Se bem me lembro, na última vez em que estivera na Lapa tomei um chope no Nova Capela. Faz um tempinho. Porém, especificamente, na Rua Joaquim Silva, não sei quando estive pela última vez. Minto: sei sim. Foi neste fim de semana. E quando escrevi “a última vez” é porque é a última vez mesmo.
Não adianta fazer referência ao passado boêmio e tradicional do lugar e, nostálgica, usar o blábláblá para dizer o que todo mundo sabe. Eu também não era assim há três anos.

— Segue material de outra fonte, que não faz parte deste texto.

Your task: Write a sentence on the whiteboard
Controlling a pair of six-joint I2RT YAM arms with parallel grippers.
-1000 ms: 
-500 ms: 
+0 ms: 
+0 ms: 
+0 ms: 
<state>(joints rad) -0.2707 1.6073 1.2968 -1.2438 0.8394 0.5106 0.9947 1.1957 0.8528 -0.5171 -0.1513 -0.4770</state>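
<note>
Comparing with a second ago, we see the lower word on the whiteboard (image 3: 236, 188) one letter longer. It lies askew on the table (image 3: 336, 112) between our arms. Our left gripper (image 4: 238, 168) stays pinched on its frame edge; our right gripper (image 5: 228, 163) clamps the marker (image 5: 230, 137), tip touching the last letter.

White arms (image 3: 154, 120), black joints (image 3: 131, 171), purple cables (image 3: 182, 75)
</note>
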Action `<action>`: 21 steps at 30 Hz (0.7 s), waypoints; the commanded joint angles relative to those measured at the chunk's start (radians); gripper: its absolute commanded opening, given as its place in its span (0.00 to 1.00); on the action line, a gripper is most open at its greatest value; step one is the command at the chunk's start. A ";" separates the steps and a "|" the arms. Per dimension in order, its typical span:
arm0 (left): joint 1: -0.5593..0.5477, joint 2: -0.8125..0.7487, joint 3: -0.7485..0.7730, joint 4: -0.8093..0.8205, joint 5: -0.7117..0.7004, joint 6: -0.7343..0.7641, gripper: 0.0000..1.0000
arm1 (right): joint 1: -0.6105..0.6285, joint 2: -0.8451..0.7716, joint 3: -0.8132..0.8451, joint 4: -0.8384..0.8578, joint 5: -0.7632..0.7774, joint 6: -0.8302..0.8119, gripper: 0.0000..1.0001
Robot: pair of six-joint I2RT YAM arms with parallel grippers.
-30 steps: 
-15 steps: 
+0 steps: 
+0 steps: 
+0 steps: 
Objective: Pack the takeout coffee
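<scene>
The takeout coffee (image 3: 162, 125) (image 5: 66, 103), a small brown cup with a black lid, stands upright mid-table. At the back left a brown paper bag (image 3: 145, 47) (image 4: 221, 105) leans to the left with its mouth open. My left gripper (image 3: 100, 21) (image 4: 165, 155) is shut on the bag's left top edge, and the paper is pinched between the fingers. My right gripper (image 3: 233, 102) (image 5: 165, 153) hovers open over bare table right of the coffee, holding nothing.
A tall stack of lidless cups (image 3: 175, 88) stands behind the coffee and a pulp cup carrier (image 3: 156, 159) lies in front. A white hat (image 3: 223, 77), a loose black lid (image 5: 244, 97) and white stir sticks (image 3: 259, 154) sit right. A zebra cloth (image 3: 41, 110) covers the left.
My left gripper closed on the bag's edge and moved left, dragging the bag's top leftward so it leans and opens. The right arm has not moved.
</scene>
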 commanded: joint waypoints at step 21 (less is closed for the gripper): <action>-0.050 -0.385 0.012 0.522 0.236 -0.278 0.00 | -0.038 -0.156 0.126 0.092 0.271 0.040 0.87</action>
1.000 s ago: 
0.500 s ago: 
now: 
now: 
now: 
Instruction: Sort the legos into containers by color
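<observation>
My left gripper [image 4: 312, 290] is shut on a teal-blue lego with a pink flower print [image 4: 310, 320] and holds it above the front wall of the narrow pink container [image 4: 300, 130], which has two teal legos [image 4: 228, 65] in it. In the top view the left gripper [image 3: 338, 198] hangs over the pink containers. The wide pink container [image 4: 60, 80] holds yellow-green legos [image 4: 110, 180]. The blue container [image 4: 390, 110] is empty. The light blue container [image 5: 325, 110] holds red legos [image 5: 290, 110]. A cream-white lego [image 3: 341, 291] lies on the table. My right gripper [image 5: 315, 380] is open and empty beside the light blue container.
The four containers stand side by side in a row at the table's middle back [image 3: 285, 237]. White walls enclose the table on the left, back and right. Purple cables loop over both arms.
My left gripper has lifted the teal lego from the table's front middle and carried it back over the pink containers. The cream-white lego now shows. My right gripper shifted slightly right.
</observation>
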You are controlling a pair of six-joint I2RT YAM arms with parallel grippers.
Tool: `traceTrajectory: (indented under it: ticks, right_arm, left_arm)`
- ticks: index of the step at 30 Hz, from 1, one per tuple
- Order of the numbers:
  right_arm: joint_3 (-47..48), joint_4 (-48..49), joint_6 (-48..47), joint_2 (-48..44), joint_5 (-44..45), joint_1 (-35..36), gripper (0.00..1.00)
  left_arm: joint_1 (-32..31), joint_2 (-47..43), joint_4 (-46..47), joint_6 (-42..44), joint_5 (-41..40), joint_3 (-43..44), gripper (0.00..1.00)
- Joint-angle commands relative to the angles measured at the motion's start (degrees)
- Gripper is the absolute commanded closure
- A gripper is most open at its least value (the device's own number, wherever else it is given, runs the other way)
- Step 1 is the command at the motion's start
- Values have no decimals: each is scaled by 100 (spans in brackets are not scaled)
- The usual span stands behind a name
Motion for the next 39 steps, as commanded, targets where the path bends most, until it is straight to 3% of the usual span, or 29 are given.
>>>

A Lapa está muito viva. Está lá a diversidade de que tanto falam devidamente demonstrada nas músicas, bares e no público. Turistas passam apalermados, filmando tudo. A multidão lota a Rua Joaquim Silva, andando devagar. Eu não tinha noção que estava assim. Bem, eu li uma matéria, se não em engano no Jornal do Brasil, comentando sobre a efervescência do lugar, mas não imaginei esta situação, tanto que me assustei. Resultado: lá estava eu, em meio à multidão, com três amigos. A primeira impressão foi a de estar numa festa junina, com a rua toda enfeitada para a Copa, milhares de barraquinhas por todos os lados, o que já não era muito agradável. Parece que até o ânimo para esta Copa do Mundo está forçado. Alguns homens circulavam com uma bandeja na mão vendendo doses de uísque no meio do povo. Melzinho pra lá, batidas pra cá. Alegando velhice e cansaço, conformada por já estar lá, sugeri que entrássemos no bar da esquina. Ainda bem, porque dez minutos depois, um tiroteio transformou a rua num cenário de guerra. Um morto na escadaria que leva ao Convento de Santa Teresa, aquela mesma que a partir de 1990 vem sendo azulejada pelo pintor chileno Selarón, morador da subida, e autor da idéia de pôr azulejos colados nos degraus usando somente as cores da bandeira do Brasil. Pouco tempo depois, mais tiroteio, dessa vez muito perto de onde eu estava. O dono do boteco e seu ajudante cerraram as portas e ficamos trancados dentro do bar. Eu atrás dos engradados de cerveja. Meu amigo colado feito lagartixa na parede. Pessoas deitadas no chão. Alguém derrubou um copo de vinho vagabundo na minha blusa branca. O bar reabriu, saímos para procurar o caminho de casa e estava lá o corpo estendido no chão. O que aconteceu? Nada. Todos continuaram bebendo, cantando, dançando, fumando, felizes, alheios, entorpecidos, como se não tivesse acontecido nada fora do normal. Mas precisava acontecer tanta normalidade a minha volta, caramba?